What is needed
Exactness is required throughout. Return every record once more.

Supplied information

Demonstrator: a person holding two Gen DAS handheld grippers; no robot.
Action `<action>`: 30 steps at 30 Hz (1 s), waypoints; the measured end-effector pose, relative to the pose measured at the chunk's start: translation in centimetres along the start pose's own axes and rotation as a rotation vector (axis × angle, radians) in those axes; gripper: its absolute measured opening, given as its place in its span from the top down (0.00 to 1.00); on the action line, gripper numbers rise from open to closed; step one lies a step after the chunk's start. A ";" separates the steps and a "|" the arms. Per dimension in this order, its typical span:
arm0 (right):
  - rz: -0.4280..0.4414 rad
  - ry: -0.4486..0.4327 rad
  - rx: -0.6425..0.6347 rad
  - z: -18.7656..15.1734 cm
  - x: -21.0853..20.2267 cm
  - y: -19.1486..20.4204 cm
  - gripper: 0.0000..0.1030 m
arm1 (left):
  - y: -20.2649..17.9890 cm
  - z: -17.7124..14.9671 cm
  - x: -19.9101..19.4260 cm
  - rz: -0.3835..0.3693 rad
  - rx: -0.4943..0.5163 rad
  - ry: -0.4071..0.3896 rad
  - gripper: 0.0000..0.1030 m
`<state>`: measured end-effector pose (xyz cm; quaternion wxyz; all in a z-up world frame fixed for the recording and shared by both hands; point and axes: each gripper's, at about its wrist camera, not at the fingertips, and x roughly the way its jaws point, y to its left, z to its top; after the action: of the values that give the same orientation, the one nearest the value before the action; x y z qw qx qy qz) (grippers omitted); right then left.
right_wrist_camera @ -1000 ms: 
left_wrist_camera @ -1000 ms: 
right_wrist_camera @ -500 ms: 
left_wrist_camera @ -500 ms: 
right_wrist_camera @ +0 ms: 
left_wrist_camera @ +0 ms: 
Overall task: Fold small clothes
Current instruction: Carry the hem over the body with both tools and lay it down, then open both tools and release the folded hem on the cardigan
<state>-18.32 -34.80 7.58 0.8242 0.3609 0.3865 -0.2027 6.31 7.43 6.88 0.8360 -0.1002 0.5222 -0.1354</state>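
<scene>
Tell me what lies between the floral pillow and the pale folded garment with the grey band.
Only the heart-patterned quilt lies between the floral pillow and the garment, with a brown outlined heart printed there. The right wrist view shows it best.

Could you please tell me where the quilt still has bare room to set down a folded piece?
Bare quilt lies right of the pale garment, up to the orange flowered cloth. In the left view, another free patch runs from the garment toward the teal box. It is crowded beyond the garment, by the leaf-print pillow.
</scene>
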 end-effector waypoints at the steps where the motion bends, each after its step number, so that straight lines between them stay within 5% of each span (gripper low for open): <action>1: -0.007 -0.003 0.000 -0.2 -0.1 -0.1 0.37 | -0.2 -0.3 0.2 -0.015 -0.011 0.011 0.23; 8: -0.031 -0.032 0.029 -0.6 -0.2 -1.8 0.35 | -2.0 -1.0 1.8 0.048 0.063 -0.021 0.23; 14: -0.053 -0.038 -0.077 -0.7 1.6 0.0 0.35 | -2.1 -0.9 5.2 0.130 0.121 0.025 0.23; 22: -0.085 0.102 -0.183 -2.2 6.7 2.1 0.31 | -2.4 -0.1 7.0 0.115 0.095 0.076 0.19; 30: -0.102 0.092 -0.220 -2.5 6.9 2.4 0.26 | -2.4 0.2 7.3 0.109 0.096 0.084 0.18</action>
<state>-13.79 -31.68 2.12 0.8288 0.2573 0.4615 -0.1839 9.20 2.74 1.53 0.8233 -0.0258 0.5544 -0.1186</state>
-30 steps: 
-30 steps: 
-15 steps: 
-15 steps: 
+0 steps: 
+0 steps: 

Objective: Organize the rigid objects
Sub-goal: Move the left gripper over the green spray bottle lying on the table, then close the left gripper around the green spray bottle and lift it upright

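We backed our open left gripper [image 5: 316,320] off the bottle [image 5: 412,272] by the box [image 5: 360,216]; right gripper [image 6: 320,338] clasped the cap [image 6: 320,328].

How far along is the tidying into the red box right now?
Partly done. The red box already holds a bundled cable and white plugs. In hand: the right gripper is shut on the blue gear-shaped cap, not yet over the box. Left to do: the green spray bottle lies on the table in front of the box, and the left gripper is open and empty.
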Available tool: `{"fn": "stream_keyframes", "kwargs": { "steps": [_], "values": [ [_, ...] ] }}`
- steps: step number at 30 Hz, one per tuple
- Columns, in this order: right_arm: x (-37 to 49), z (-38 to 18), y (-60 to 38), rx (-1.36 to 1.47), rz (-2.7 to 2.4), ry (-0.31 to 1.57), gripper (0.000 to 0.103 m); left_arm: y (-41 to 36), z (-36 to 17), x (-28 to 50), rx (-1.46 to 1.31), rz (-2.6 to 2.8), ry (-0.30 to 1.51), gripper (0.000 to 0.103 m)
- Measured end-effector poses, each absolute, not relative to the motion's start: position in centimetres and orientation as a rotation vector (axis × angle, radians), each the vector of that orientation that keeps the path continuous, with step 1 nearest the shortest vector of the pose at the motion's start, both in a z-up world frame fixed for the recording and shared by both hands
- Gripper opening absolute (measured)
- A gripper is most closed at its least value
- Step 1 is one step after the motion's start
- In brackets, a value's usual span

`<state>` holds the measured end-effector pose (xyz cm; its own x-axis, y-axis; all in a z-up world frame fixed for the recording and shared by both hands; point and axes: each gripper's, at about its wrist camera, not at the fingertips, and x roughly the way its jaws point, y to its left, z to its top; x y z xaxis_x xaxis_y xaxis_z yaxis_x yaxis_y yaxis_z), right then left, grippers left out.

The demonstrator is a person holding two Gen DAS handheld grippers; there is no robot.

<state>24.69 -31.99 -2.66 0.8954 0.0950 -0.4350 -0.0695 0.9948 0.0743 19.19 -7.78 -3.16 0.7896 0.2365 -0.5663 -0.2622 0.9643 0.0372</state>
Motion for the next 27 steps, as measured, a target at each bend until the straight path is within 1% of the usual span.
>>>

Exercise result
Demonstrator: a person holding two Gen DAS handheld grippers; no robot.
Action `<action>`: 30 steps at 30 Hz (1 s), waypoints; the measured end-effector pose, relative to the pose measured at the chunk's start: translation in centimetres along the start pose's own axes and rotation as a rotation vector (axis × angle, radians) in those axes; gripper: its absolute measured opening, given as its place in its span from the top down (0.00 to 1.00); on the action line, gripper numbers rise from open to closed; step one lies a step after the chunk's start. A ";" separates the steps and a "|" the arms. Per dimension in this order, its typical span:
arm0 (right):
  - rz: -0.4280..0.4414 rad
  - ry: -0.4486..0.4327 rad
  - rx: -0.6425..0.6347 rad
  - z: -18.7656..15.1734 cm
  - x: -21.0853..20.2267 cm
  - y: -19.1486..20.4204 cm
  - gripper: 0.0000..0.1030 m
arm1 (left):
  - y: -20.2649..17.9890 cm
  - z: -17.7124..14.9671 cm
  - x: -19.9101..19.4260 cm
  - rz: -0.3835..0.3693 rad
  - rx: -0.4943..0.5163 rad
  - ry: -0.4071..0.3896 rad
  - gripper: 0.0000..0.1030 m
`<state>`: measured end-effector pose (xyz cm; quaternion wxyz; all in a z-up world frame fixed for the recording and shared by both hands; point and axes: each gripper's, at about its wrist camera, not at the fingertips, and x roughly the way its jaws point, y to its left, z to its top; after the action: of the values that give the same orientation, the one nearest the value before the action; x y z qw qx qy qz) (grippers omitted); right then left.
right_wrist_camera @ -1000 ms: 
left_wrist_camera @ -1000 ms: 
right_wrist_camera @ -500 ms: 
left_wrist_camera @ -500 ms: 
right_wrist_camera @ +0 ms: 
left_wrist_camera @ +0 ms: 
Overall task: Fold small clothes
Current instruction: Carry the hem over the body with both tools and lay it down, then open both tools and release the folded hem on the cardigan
<state>-18.32 -34.80 7.58 0.8242 0.3609 0.3865 -0.2027 6.31 7.43 6.88 0.8360 -0.1002 0.5222 -0.1354</state>
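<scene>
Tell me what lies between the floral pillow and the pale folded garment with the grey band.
Only the heart-patterned quilt lies between the floral pillow and the garment, with a brown outlined heart printed there. The right wrist view shows it best.

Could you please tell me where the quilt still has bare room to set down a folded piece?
Bare quilt lies right of the pale garment, up to the orange flowered cloth. In the left view, another free patch runs from the garment toward the teal box. It is crowded beyond the garment, by the leaf-print pillow.
</scene>
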 end-effector waypoints at the steps where the motion bends, each after its step number, so that straight lines between them stay within 5% of each span (gripper low for open): <action>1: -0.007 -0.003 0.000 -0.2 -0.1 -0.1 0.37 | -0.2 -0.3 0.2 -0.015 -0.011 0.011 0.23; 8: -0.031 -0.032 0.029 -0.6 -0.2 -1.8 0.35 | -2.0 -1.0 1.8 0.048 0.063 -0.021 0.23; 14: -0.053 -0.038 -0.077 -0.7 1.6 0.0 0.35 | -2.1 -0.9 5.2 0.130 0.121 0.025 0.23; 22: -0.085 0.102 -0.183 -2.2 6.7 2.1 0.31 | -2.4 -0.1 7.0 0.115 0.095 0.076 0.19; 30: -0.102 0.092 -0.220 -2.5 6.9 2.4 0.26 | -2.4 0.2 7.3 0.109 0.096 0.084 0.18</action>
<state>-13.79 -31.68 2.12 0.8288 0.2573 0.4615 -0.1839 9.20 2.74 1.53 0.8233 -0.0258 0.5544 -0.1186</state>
-30 steps: 
-30 steps: 
-15 steps: 
-15 steps: 
+0 steps: 
+0 steps: 

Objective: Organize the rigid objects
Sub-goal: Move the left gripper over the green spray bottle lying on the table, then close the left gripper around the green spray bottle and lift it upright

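We backed our open left gripper [image 5: 316,320] off the bottle [image 5: 412,272] by the box [image 5: 360,216]; right gripper [image 6: 320,338] clasped the cap [image 6: 320,328].

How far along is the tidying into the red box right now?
Partly done. The red box already holds a bundled cable and white plugs. In hand: the right gripper is shut on the blue gear-shaped cap, not yet over the box. Left to do: the green spray bottle lies on the table in front of the box, and the left gripper is open and empty.
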Available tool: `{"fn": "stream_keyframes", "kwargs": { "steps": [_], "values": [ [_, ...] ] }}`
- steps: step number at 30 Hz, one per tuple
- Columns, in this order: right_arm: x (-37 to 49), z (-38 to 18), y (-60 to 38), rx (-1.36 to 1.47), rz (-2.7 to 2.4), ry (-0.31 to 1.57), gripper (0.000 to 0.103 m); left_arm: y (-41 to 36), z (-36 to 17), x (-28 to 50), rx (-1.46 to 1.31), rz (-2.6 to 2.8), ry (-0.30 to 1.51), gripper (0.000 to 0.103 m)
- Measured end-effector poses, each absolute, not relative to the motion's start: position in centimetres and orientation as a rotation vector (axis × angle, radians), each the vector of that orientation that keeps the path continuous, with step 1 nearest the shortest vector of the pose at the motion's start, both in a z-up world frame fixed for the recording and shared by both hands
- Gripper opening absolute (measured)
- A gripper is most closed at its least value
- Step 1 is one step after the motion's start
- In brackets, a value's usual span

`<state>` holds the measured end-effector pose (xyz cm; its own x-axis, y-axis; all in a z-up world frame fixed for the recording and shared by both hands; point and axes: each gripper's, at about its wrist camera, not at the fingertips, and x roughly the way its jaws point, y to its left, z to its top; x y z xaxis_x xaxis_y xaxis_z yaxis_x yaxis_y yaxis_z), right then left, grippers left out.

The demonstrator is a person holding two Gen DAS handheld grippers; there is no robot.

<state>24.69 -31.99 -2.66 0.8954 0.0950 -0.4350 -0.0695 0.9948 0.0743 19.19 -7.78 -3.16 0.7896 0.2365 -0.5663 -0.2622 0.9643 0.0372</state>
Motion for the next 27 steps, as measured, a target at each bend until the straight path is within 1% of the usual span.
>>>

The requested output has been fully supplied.